In preparation for his coming exhibition at the National Museum, George Edozie will have on the 15 and 16 of March a private viewing of his recent works. It will take place at the Pan-African University, Victoria Island Campus.
I copy the few words I have writen as an introduction to the exhibition.
Expression of a journey
George Edozie has titled this exhibition of his recent works “Expression of a journey”, and this label is only partially apt. Those of us who have followed his growth as an artist know that expression is a recurrent word in his vocabulary and a defining concept in his self-understanding as an artist. But he is not, he can’t be, an expressionist in the way Herwarth Walden used this term for the first time in 1911. Much less is he in line with the neo-expressionist painters in Germany, Italy and USA in the late 1970’s: Baselitz, Clemente, Kiefer, Schnabel.
In a loose way, he is, and we are all “expressionists”. We express ourselves through all our actions: when we choose a pair of shoes or when we decide what of telephone handset to buy… In an artwork, the themes, colours, techniques and materials, what is present and what is absent, the shouts and the silences, always tell us something about the artist, and about the time and cultural milieu in which he or she lives. Whoever has stayed for a few minutes in front of the Guernica knows how powerfully Picasso expresses his anger and his pain. Anybody in front of the Pietá, is touched by Michelangelo’s expression of tenderness and grief.
No, George Edozie is not an expressionist, but he shares a good number of the formal characteristics of the “fauvist” and “post-impressionist” painters at the turn of the 20th century: Cezanne, Matisse, Gauguin, Van Gogh. In different ways, these artists went beyond the manner in which impressionism focused on reproducing the impression caused by the physical world. For the “fauves”, what mattered were the subjective, personal emotions provoked in the artist and their expression through strong, colourful, vibrant use of formal elements. They were not trying to reproduce the impression brought about by the immediate physical reality, but to express the artist’s inner world and his or her reaction to the external one. In common with them, Edozie’s works show some recurrent features: (1) use of bright, primary colours, (2) use of the impasto technique, and (3) use of simplified forms.

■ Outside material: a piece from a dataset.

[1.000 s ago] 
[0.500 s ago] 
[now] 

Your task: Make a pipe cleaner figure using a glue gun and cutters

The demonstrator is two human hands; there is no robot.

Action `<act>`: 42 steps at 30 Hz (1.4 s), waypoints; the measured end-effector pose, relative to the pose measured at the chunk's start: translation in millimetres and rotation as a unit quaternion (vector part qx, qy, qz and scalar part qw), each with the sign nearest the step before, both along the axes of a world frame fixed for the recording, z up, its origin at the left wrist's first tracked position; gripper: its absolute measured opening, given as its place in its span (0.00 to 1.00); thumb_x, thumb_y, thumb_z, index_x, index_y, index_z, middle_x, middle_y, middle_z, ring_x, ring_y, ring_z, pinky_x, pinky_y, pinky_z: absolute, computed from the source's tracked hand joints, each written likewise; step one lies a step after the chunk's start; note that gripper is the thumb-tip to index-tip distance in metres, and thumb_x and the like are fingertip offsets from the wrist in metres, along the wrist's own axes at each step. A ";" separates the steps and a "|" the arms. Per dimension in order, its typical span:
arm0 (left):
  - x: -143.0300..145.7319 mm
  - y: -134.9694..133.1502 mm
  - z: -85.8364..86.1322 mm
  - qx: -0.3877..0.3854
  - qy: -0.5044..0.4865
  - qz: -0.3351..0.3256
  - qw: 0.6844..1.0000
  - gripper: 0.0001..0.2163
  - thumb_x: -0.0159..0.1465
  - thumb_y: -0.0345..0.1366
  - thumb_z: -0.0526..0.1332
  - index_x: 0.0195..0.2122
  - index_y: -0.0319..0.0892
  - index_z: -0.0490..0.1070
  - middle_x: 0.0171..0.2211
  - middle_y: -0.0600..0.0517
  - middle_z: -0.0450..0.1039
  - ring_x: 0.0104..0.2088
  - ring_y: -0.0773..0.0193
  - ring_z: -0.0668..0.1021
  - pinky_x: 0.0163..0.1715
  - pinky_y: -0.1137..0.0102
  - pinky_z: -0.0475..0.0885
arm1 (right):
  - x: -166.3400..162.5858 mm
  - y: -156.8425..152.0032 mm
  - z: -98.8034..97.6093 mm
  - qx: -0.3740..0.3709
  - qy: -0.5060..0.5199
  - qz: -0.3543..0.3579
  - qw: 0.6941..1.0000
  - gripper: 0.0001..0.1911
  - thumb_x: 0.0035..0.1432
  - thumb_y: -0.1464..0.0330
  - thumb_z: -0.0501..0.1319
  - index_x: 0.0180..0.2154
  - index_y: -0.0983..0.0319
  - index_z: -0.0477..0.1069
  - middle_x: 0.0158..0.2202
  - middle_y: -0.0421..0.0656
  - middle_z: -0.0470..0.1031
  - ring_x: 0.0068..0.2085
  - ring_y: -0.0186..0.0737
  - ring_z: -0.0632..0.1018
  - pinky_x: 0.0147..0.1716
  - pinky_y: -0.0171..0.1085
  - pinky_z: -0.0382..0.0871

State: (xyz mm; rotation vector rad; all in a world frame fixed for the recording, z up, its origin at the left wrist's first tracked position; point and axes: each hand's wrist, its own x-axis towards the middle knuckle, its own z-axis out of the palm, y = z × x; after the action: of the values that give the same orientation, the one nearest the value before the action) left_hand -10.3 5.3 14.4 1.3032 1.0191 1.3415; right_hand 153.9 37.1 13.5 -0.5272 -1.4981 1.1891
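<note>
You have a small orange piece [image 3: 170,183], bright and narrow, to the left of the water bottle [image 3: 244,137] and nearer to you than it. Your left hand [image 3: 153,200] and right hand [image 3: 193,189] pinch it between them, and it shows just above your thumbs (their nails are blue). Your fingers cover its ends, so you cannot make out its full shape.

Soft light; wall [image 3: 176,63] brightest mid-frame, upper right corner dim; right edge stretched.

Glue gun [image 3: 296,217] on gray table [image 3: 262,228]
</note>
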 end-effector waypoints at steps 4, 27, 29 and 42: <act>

“I exaggerate the fair colour of the hair, I take orange, chrome, lemon colour and behind the head I do not paint the trivial wall of the room but the Infinite. I make a simple background out of the most intense and richest blue the palette will yield. The blond luminous head stands out against this strong blue background mysteriously like a star in the azure. Alas, my dear friend, the public will see nothing but caricature in this exaggeration, but does that matter to us?” These clear words of Van Gogh, said a century ago, have been learnt well by George Edozie. One only has to look at any of his numerous “tilting heads”.
Edozie does not just stand in front of a person or a still life and paints what he sees. He paints what he feels. What pains, gladdens or worries him… Like the Yoruba woodcarver, he does not try to reproduce. He paints what he knows, not what he sees. That is why his faces are always “the face”; made of exactly the same elements repeated over and over again throughout the years: two oblong white eyes with a circular black iris, sensuous lips (always closed, always red, always the same…), no ears, long, tilted neck, black contour lines, flat –perspectiveless, monochrome- background…
In this, he follows the famous Van Gogh dictum: “Instead of trying to render what I see before me, I use colour in a completely arbitrary way to express myself powerfully”. In his works, there is neither an imitation of reality nor a quest for the “creation” of perfect beauty. For him, expression rules over mastery and he tries to achieve it mainly through the use of colour and texture. In the works shown in this exhibition, he generally disregards the tonal graduation of traditional painting and gives autonomy to colour (mostly, unmixed) and brushstrokes. That is why some of these works might seem strident and brash at first sight. Lately, he has started introducing “collages” and pastel colours and this is softening considerably the strength of his paintings.
Edozie is not an “expressionist” because -though there are some formal similarities- the mood, the ethos, are different. The members of the pioneer expressionist group Die Brücke (The Bridge) —Kirchner, Heckel, Schmidt-Rottluff and Bleyl—were obsessed with dark images of anxiety, angst and alienation. George Edozie is not, though few of his works are cheerful and there is no much joie-de-vivre in them. In the best ones, there is restraint, permanence and calm.
Perhaps because he studied at Benin, and not at Nsukka, Zaria, Auchi or Ife, George Edozie is a loner among Nigerian contemporary artists. Unlike in the case of most of Nsukka or Ife artists, tradition does not play a central role in his works. He is not enriched (or burdened?) by the past, but he is also able to go deeper than the shallow formalism of many the Auchi artists.
Because he does not believe in art for art’s sake, there is a “narrative” behind each painting, an engagement with people and society, an active look at persons, situations and the dynamics of social groups. This is, in my opinion, his greatest strength and what provides significance and potency to these singular works.